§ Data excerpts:
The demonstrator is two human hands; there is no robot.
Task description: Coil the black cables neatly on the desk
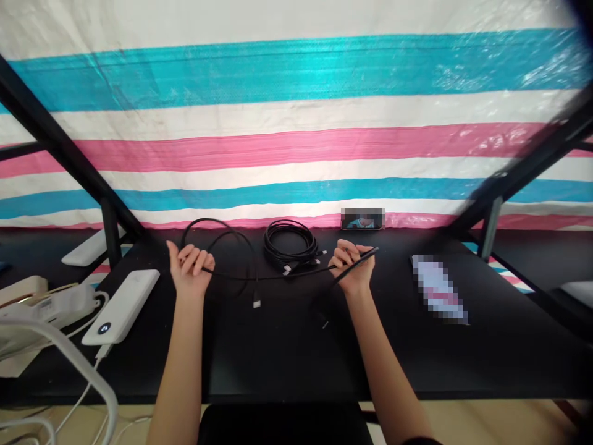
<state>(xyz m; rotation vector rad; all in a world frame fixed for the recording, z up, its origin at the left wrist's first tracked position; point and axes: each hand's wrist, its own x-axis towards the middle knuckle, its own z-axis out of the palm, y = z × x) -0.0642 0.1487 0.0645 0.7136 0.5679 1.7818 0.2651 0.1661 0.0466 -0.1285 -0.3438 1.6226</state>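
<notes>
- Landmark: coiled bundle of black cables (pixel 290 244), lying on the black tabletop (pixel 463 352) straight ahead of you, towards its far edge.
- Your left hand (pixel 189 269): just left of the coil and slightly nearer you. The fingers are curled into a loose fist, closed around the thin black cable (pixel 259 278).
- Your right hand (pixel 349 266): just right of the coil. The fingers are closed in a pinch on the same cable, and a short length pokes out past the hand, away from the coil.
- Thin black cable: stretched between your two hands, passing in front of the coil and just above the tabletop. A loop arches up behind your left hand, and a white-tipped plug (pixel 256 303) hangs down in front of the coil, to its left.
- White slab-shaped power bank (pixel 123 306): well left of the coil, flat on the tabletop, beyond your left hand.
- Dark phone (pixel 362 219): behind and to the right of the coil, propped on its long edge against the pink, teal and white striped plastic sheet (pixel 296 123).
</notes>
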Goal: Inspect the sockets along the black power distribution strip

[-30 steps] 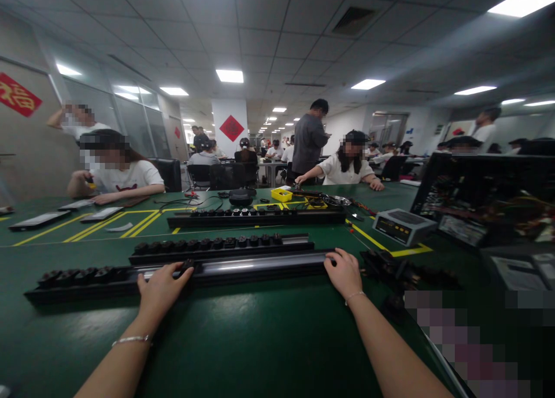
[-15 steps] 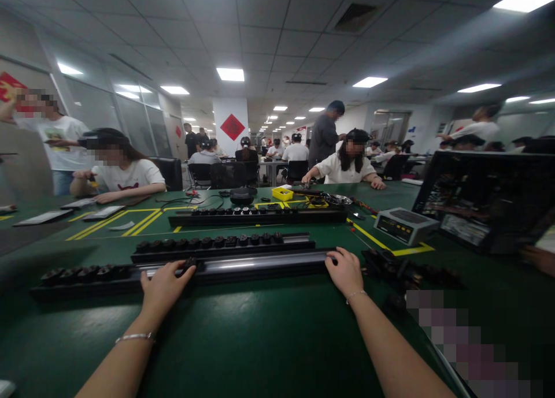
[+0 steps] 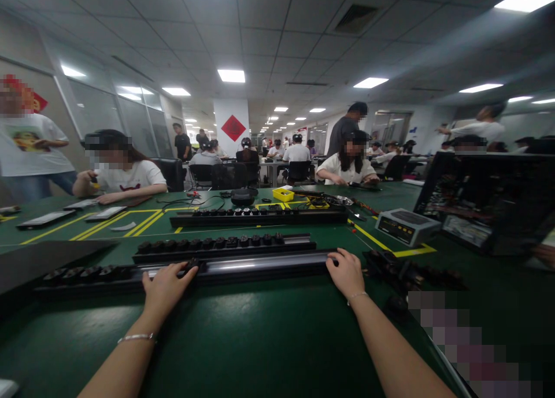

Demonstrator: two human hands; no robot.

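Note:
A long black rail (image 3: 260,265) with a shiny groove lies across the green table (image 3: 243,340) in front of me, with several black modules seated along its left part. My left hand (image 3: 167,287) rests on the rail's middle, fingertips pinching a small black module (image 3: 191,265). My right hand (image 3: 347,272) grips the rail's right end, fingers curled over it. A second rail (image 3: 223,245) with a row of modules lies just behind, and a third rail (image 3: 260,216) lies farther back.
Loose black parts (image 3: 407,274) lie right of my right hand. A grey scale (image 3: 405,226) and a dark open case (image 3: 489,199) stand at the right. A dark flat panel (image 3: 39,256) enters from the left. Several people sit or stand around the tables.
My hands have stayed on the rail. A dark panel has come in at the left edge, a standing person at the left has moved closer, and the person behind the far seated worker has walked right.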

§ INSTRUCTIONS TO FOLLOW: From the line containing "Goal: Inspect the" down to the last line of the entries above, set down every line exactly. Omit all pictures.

§ FINISHED TASK:
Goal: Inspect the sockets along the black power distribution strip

[-30 steps] 
[-15 steps] 
[+0 steps] 

Demonstrator: two human hands; no robot.

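Note:
A long black rail (image 3: 260,265) with a shiny groove lies across the green table (image 3: 243,340) in front of me, with several black modules seated along its left part. My left hand (image 3: 167,287) rests on the rail's middle, fingertips pinching a small black module (image 3: 191,265). My right hand (image 3: 347,272) grips the rail's right end, fingers curled over it. A second rail (image 3: 223,245) with a row of modules lies just behind, and a third rail (image 3: 260,216) lies farther back.
Loose black parts (image 3: 407,274) lie right of my right hand. A grey scale (image 3: 405,226) and a dark open case (image 3: 489,199) stand at the right. A dark flat panel (image 3: 39,256) enters from the left. Several people sit or stand around the tables.
My hands have stayed on the rail. A dark panel has come in at the left edge, a standing person at the left has moved closer, and the person behind the far seated worker has walked right.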

The exercise calls for nothing more than this answer.